Here is what I get on Windows with Julia 1.7.2


function step!(data::Dict, marginals::Dict=Dict(), messages::Vector{Message}=Array{Message}(undef, 2))

messages[1] = ruleSPCategoricalOutNP(nothing, Message(Multivariate, PointMass, m=[0.7, 0.3]))
messages[2] = ruleSPTransitionIn1PNP(Message(Multivariate, PointMass, m=data[:w]), nothing, Message(MatrixVariate, PointMass, m=[0.2 0.9; 0.8 0.1]))

marginals[:m] = messages[1].dist * messages[2].dist

return marginals


end # block

So I’d assume an ‘environmental’ problem on your side(which means either dependent on Julia or package version)?

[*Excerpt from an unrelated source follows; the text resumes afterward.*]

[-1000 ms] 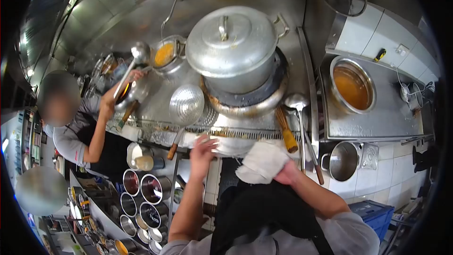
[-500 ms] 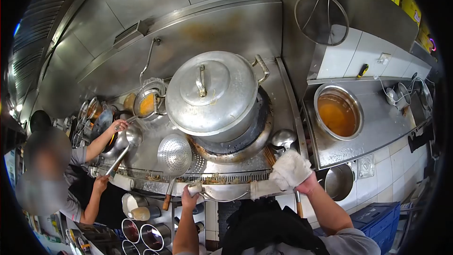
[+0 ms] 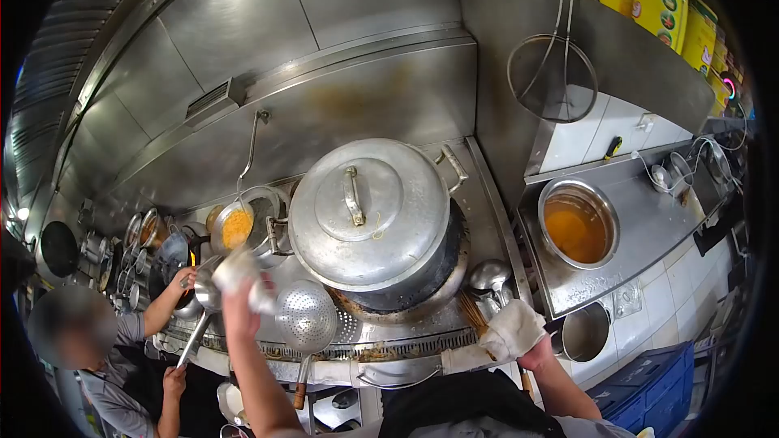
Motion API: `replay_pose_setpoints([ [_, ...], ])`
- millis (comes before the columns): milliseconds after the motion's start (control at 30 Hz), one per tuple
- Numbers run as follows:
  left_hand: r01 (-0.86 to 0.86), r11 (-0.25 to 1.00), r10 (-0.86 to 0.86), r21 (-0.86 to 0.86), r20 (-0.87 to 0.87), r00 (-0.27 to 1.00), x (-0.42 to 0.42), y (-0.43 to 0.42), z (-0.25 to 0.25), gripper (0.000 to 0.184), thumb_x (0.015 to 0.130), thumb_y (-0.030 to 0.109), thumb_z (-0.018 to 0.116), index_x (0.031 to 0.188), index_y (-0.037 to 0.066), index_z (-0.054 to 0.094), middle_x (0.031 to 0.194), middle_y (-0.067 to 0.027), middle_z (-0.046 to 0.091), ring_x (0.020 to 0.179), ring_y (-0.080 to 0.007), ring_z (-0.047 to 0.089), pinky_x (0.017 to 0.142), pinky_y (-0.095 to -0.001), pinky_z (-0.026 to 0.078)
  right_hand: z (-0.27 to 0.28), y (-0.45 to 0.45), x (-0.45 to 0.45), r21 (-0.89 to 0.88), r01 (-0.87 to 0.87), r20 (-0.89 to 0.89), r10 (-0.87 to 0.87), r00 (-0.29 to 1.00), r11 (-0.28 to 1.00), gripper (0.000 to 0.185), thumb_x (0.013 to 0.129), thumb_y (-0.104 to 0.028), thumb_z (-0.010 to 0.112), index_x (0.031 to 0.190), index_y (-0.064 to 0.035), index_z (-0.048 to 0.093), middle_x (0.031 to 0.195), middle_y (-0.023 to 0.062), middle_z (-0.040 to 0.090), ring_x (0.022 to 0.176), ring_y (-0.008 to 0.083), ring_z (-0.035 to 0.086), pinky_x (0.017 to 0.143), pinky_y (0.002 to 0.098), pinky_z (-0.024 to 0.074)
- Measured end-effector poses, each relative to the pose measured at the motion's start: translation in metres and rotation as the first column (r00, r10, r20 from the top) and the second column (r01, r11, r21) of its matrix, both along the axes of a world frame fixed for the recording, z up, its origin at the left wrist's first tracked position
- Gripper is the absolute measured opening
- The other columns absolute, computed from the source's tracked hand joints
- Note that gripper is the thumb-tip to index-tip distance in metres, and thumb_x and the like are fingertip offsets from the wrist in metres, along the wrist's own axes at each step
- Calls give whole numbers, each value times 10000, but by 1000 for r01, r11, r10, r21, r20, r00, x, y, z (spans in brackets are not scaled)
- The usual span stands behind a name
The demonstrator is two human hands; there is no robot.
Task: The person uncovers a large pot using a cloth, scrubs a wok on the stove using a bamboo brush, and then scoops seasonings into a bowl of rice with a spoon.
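A large lidded metal pot [image 3: 369, 215] stands on the burner ahead. My left hand [image 3: 242, 308] is raised left of the perforated skimmer [image 3: 307, 316], closed round a white cloth [image 3: 243, 277] that is blurred by motion. My right hand [image 3: 535, 352] holds another folded white cloth [image 3: 514, 331] near the stove's front edge. Just beyond that cloth lie a metal ladle [image 3: 490, 276] and a bamboo brush [image 3: 471, 314]. Left of the pot, a strainer with orange contents [image 3: 236, 229] rests by the pot's side handle.
A co-worker [image 3: 122, 397] at the left holds a long-handled ladle [image 3: 193, 341] near a wok. On the right counter [image 3: 641, 223] sits a bowl of orange liquid [image 3: 578, 227]. A round sieve [image 3: 552, 79] hangs above. A blue crate [image 3: 649, 385] stands at the lower right.
My left hand has moved from the stove's front edge up and to the left with a cloth. My right hand still holds its cloth, now slightly lower. The view has tilted upward.
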State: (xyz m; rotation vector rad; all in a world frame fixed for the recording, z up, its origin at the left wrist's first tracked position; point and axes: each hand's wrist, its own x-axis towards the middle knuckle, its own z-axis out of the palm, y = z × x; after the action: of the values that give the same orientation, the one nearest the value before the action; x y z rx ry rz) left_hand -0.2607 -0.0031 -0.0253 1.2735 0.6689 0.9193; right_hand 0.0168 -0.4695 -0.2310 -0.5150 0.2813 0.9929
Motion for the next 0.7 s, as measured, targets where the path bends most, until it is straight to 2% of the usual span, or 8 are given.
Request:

@goerch : I agree with you. I am using Julia 1.7.2 on a Macbook M1 Air. That might be the reason for the error. The error occurred in eval(). Here is the status of my packages:

      Status `~/.julia/environments/v1.7/Project.toml`
  [c52e3926] Atom v0.12.36
  [31c24e10] Distributions v0.25.53
  [587475ba] Flux v0.13.0
  [9fc3f58a] ForneyLab v0.11.4
  [f526b714] GraphViz v0.2.0
  [7073ff75] IJulia v1.23.3
  [e5e0dc1b] Juno v0.8.4
  [b964fa9f] LaTeXStrings v1.3.0
  [91a5bcdd] Plots v1.27.5
  [d330b81b] PyPlot v2.10.0
  [276daf66] SpecialFunctions v2.1.4

I also executed the example in “Getting Started” in the documentation, which is discreate, and it ran perfectly fine. Not only that, but the source code generated was identical, except in the number of edges in the graph. Here is the code that worked:

using ForneyLab

 = 25          # number of coin tosses
p = 0.75        # p parameter of the Bernoulli distribution
sbernoulli(n, p) = [(rand() < p) ? 1 : 0 for _ = 1:n] # define Bernoulli sampler
dataset = sbernoulli(N, p); # run N Bernoulli trials
print("dataset = ") ; show(dataset)

g = FactorGraph()       # create a factor graph
a = placeholder(:a)     # define hyperparameter a as placeholder
b = placeholder(:b)     # define hyperparameter b as placeholder
@RV θ ~ Beta(a, b)      # prior
@RV y ~ Bernoulli(θ)    # likelihood
placeholder(y, :y)      # define y as a placeholder for data

# Generate a message passging sum-product algorithm that infers theta
algo = messagePassingAlgorithm(θ) # derive a sum-product algorithm to infer θ
algo_code = algorithmSourceCode(algo) # convert the algorithm to Julia code
algo_expr = Meta.parse(algo_code) # parse the algorithm into a Julia expression

I am answering my own question. I rebooted my mac and everything works. Some strange configuration must have occurred during my work, messing things up.